:: Activity ::
Please transcribe the listing below in full, exactly as written, leaving out its pictures.

The data section start

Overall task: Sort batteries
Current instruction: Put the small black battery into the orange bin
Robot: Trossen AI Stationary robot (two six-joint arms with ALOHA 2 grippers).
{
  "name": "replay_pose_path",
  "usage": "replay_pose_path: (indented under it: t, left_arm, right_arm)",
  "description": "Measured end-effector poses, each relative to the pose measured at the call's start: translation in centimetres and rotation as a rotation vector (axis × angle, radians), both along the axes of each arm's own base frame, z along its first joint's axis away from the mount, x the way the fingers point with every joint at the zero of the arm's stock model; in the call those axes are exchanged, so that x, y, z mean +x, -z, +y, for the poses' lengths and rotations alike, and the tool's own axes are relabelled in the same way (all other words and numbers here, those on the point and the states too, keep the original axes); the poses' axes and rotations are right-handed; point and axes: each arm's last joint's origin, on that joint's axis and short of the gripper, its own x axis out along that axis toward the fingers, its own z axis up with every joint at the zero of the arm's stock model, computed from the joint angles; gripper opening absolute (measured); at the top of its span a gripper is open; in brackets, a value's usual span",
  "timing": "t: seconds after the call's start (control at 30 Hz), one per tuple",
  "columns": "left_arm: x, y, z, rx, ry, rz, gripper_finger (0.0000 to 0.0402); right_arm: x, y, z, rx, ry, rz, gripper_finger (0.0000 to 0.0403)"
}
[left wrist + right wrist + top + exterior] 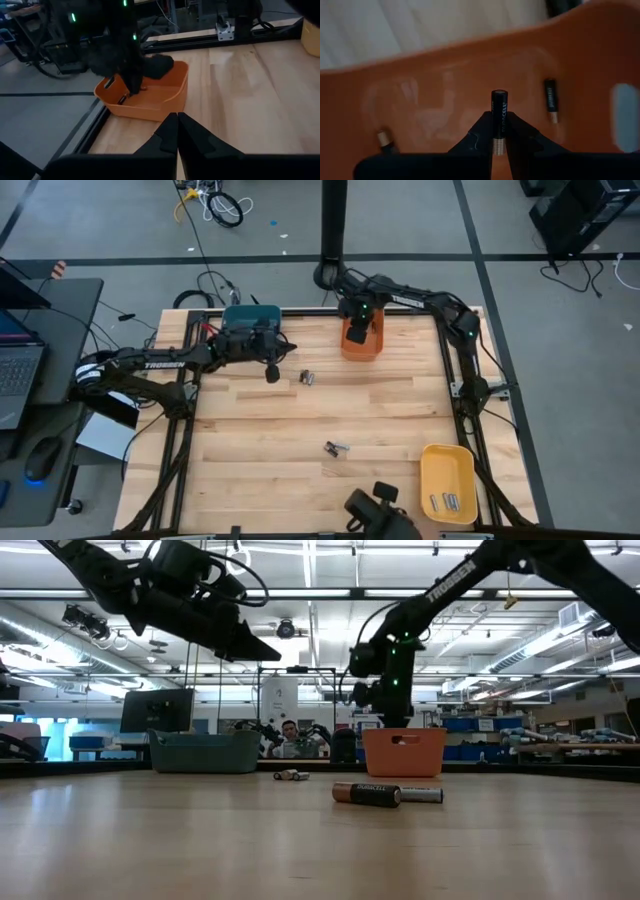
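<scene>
1. One small black battery with a copper-coloured end is pinched between the two dark fingers of the right gripper, and the gripper is closed on it.
2. That battery hangs over the inside of the orange plastic bin, where two more small dark batteries lie: one to one side of the held battery and one to the other side.
3. The orange bin stands at the far edge of the wooden worktop, with the right gripper dipping into it from above.
4. Two small batteries lie close together on the worktop, near the left gripper.
5. Two more batteries, a black and copper one and a silvery one, lie touching near the middle of the worktop.
6. Some small silvery batteries lie in a yellow plastic bin at the near right corner.
7. A teal plastic bin stands at the far edge, left of the orange bin.
8. The left gripper hangs in the air just in front of the teal bin, shut tight with nothing in it.
</scene>
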Motion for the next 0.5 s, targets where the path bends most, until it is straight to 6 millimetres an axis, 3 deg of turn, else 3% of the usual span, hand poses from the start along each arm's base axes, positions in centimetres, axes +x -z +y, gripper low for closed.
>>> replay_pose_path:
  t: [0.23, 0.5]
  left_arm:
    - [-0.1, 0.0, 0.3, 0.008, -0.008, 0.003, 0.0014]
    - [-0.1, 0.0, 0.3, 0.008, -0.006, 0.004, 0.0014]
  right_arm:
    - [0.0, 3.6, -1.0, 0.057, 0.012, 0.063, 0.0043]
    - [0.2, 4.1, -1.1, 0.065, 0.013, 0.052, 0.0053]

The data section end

:: Exercise answer ::
Overall task: Sort batteries
Current instruction: Put the small black battery into the orange bin
Robot: Trossen AI Stationary robot (two six-joint arms with ALOHA 2 grippers).
{
  "name": "replay_pose_path",
  "usage": "replay_pose_path: (indented under it: t, left_arm, right_arm)",
  "description": "Measured end-effector poses, each relative to the pose measured at the call's start: translation in centimetres and rotation as a rotation vector (axis × angle, radians), both along the axes of each arm's own base frame, z along its first joint's axis away from the mount, x the way the fingers point with every joint at the zero of the arm's stock model; in the call those axes are exchanged, so that x, y, z mean +x, -z, +y, for the poses' lengths and rotations alike, and the tool's own axes are relabelled in the same way (all other words and numbers here, those on the point and the states too, keep the original axes); the poses' axes and rotations are right-handed; point and axes: each arm's last joint's origin, on that joint's axis and short of the gripper, its own x axis out along that axis toward the fingers, its own z axis up with every joint at the zero of the arm's stock model, computed from the joint angles; gripper opening absolute (measured); at the top of its span a gripper is open; in brackets, a value's usual span",
  "timing": "t: seconds after the call's start (control at 30 Hz), one per tuple",
  "columns": "left_arm: x, y, z, rx, ry, rz, gripper_finger (0.0000 to 0.0402); right_arm: x, y, z, rx, ry, rz, gripper_finger (0.0000 to 0.0403)"
}
[left wrist + right wrist + top + exterior] 
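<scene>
1. One small black battery with a copper-coloured end is pinched between the two dark fingers of the right gripper, and the gripper is closed on it.
2. That battery hangs over the inside of the orange plastic bin, where two more small dark batteries lie: one to one side of the held battery and one to the other side.
3. The orange bin stands at the far edge of the wooden worktop, with the right gripper dipping into it from above.
4. Two small batteries lie close together on the worktop, near the left gripper.
5. Two more batteries, a black and copper one and a silvery one, lie touching near the middle of the worktop.
6. Some small silvery batteries lie in a yellow plastic bin at the near right corner.
7. A teal plastic bin stands at the far edge, left of the orange bin.
8. The left gripper hangs in the air just in front of the teal bin, shut tight with nothing in it.
</scene>
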Motion for the next 0.5 s, targets where the path bends most, until it is straight to 6 millimetres an axis, 3 deg of turn, else 3% of the usual span, hand poses from the start along each arm's base axes, positions in centimetres, axes +x -z +y, gripper low for closed.
>>> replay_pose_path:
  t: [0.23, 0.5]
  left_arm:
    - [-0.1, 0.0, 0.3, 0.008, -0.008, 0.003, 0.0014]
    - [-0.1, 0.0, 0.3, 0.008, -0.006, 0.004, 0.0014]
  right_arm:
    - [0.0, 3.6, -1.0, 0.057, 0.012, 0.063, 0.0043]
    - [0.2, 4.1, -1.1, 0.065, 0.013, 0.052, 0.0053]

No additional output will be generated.